▸ **Prompt**
Return exactly the lines from the start of the records below through the line containing "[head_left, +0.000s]", both ends included, and leave out the pictures.

Working data section start

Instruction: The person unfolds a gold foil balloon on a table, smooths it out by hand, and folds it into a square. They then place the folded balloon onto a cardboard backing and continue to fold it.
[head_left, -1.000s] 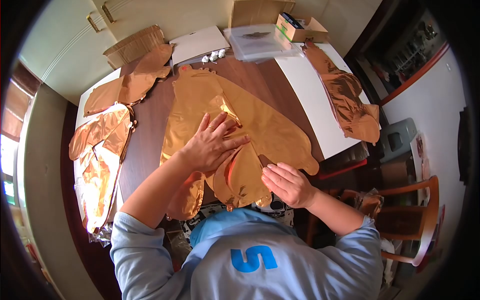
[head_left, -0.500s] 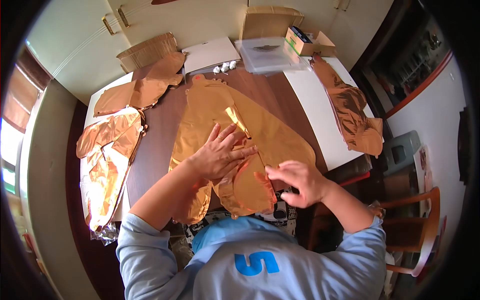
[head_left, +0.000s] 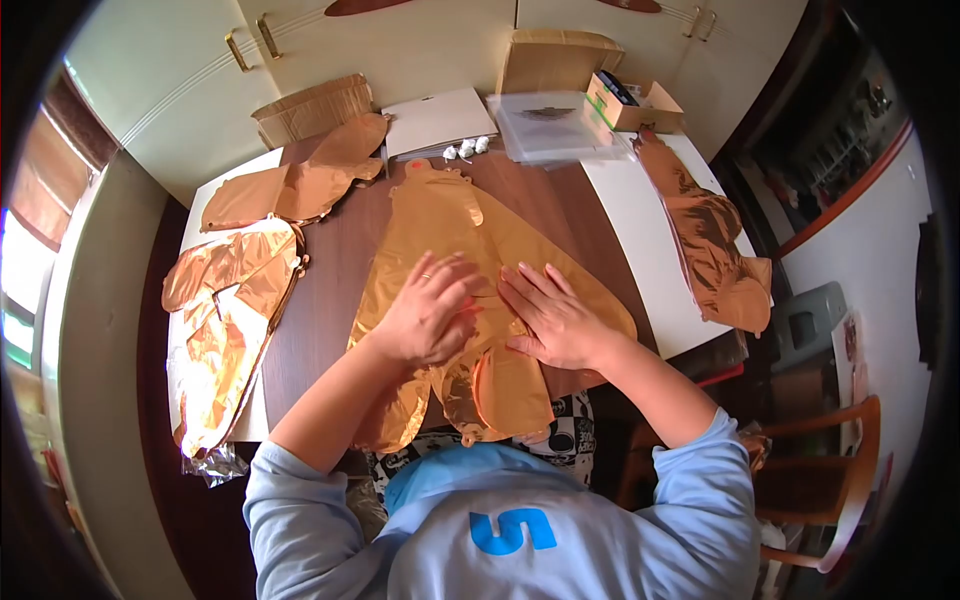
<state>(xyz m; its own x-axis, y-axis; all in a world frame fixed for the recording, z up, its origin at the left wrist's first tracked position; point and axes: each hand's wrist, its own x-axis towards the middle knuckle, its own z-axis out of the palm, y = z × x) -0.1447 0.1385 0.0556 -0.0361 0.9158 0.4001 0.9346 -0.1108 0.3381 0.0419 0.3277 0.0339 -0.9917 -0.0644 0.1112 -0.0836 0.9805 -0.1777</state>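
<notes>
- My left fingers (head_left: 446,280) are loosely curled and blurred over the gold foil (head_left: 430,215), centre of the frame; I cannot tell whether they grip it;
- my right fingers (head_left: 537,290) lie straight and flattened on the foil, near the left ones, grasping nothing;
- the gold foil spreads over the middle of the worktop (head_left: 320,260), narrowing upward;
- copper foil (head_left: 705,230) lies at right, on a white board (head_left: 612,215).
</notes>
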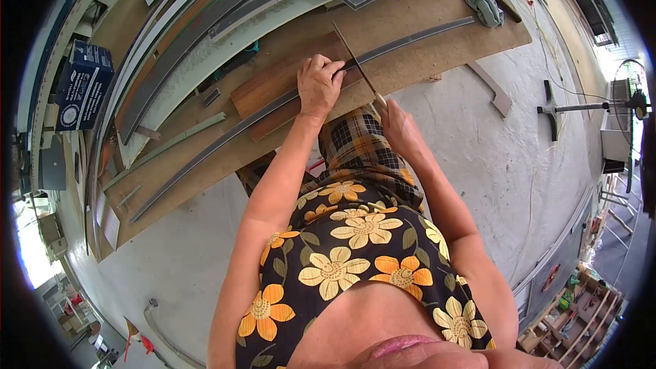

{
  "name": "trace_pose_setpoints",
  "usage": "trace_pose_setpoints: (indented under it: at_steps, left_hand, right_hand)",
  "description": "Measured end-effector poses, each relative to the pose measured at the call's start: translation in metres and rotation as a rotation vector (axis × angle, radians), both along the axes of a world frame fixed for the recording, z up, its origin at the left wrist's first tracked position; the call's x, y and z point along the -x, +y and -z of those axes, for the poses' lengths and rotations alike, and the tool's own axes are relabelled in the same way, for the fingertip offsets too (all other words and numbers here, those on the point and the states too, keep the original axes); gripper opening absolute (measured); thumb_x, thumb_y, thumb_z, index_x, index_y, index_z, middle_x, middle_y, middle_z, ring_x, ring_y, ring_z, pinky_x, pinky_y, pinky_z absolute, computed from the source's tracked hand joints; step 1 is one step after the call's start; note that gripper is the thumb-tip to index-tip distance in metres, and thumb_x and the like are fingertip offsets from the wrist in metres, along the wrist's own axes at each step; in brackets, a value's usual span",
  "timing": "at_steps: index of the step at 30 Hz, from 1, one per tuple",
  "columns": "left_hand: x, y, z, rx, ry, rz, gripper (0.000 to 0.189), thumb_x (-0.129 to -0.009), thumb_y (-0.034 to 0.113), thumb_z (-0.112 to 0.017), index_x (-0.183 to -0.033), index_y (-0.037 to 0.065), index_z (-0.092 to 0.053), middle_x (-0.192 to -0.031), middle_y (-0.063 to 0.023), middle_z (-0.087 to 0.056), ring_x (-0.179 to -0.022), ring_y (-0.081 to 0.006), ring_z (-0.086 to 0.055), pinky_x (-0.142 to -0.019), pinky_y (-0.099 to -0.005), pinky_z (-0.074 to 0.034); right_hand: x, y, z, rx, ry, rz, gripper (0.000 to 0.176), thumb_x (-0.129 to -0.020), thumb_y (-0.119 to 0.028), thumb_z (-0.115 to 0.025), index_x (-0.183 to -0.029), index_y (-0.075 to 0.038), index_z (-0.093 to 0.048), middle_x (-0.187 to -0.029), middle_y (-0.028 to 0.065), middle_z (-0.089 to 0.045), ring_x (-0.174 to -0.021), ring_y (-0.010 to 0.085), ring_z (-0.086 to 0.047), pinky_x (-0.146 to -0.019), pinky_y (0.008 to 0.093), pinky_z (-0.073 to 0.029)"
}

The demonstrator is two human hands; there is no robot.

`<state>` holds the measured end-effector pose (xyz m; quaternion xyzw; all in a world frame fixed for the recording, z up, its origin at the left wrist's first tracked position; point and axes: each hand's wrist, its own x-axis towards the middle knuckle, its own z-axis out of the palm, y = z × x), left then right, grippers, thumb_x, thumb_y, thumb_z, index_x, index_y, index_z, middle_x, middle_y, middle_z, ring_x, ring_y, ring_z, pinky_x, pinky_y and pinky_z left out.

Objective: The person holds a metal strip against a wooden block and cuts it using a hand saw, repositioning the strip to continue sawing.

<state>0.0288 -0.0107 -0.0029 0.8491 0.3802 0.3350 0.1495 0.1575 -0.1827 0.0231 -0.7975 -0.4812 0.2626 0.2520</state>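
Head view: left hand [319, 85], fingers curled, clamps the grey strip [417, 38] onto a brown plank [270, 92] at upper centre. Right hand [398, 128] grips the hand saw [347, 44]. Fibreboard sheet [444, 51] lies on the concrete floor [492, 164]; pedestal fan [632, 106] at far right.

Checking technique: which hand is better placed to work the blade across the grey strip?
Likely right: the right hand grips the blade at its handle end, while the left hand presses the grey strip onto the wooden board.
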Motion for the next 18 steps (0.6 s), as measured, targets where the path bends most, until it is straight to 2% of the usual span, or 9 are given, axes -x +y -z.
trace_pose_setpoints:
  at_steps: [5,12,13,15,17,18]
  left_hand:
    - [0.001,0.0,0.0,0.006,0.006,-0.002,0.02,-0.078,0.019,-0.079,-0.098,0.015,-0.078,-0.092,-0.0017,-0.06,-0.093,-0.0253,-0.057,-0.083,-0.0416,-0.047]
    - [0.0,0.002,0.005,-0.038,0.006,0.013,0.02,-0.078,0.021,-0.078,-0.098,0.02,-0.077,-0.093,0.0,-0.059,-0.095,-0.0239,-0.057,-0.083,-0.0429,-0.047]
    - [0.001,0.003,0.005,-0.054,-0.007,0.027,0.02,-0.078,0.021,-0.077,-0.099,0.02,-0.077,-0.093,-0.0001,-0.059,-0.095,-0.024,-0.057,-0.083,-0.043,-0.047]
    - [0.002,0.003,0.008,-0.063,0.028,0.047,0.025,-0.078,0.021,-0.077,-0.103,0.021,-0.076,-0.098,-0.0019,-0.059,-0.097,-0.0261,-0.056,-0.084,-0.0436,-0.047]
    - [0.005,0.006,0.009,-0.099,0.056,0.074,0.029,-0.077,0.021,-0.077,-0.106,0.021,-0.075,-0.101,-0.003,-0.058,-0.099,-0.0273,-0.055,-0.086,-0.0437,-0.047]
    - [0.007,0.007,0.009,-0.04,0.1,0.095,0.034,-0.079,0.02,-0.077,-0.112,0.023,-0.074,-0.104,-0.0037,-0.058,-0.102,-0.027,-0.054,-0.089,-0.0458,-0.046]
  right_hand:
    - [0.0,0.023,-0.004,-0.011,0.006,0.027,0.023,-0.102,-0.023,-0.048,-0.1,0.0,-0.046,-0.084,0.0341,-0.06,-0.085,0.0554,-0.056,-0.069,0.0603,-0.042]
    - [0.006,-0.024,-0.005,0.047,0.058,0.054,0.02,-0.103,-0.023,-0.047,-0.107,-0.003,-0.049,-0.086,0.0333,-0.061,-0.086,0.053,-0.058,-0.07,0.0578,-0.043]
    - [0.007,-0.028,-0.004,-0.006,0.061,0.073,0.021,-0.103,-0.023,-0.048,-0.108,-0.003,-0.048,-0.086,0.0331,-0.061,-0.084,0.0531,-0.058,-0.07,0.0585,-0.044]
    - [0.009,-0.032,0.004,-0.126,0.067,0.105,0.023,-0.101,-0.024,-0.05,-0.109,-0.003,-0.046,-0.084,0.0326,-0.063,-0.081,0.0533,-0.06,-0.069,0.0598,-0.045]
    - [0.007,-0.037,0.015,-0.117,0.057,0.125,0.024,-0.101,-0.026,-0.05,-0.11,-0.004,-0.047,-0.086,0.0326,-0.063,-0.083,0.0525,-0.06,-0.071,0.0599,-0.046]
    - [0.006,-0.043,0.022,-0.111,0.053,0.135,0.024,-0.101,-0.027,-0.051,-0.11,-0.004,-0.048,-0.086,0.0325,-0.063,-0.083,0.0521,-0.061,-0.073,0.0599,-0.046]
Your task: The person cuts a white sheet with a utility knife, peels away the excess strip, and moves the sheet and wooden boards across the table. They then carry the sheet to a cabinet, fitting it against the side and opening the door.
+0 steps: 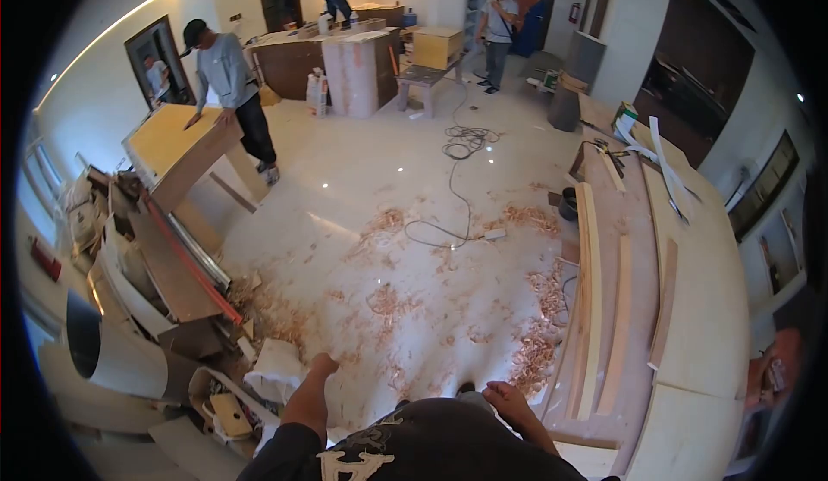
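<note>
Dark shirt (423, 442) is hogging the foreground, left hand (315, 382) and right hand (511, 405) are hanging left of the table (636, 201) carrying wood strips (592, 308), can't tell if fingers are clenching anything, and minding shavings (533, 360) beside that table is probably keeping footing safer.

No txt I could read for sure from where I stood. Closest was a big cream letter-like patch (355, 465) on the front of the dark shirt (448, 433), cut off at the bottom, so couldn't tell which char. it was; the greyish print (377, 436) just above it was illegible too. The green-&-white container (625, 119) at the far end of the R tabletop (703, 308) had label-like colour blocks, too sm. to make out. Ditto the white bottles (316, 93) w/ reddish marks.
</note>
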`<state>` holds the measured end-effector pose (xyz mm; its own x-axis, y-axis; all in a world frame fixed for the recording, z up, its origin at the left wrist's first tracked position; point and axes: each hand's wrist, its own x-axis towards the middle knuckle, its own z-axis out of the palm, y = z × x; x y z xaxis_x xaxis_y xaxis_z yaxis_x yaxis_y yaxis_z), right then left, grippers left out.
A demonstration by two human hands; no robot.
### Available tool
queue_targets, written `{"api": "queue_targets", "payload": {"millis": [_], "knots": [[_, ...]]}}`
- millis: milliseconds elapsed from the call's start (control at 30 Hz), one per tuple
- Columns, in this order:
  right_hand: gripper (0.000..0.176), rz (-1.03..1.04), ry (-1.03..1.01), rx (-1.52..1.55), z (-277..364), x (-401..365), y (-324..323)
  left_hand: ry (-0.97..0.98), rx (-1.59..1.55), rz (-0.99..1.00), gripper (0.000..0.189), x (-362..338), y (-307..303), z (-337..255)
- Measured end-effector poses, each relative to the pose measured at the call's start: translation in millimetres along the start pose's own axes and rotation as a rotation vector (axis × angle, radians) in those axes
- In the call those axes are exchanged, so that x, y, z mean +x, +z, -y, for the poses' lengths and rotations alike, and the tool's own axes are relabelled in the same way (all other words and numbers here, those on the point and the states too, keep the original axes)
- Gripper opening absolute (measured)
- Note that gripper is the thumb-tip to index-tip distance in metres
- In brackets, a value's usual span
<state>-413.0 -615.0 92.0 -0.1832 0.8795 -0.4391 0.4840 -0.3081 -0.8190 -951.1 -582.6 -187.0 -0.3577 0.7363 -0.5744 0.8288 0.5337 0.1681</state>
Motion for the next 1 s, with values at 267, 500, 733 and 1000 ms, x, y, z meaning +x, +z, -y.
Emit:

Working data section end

▸ **Task result**
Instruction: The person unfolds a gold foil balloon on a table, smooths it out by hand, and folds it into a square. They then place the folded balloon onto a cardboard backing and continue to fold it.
[head_left, -1.000s] 
[head_left, -0.500s] 
[head_left, +0.000s] 

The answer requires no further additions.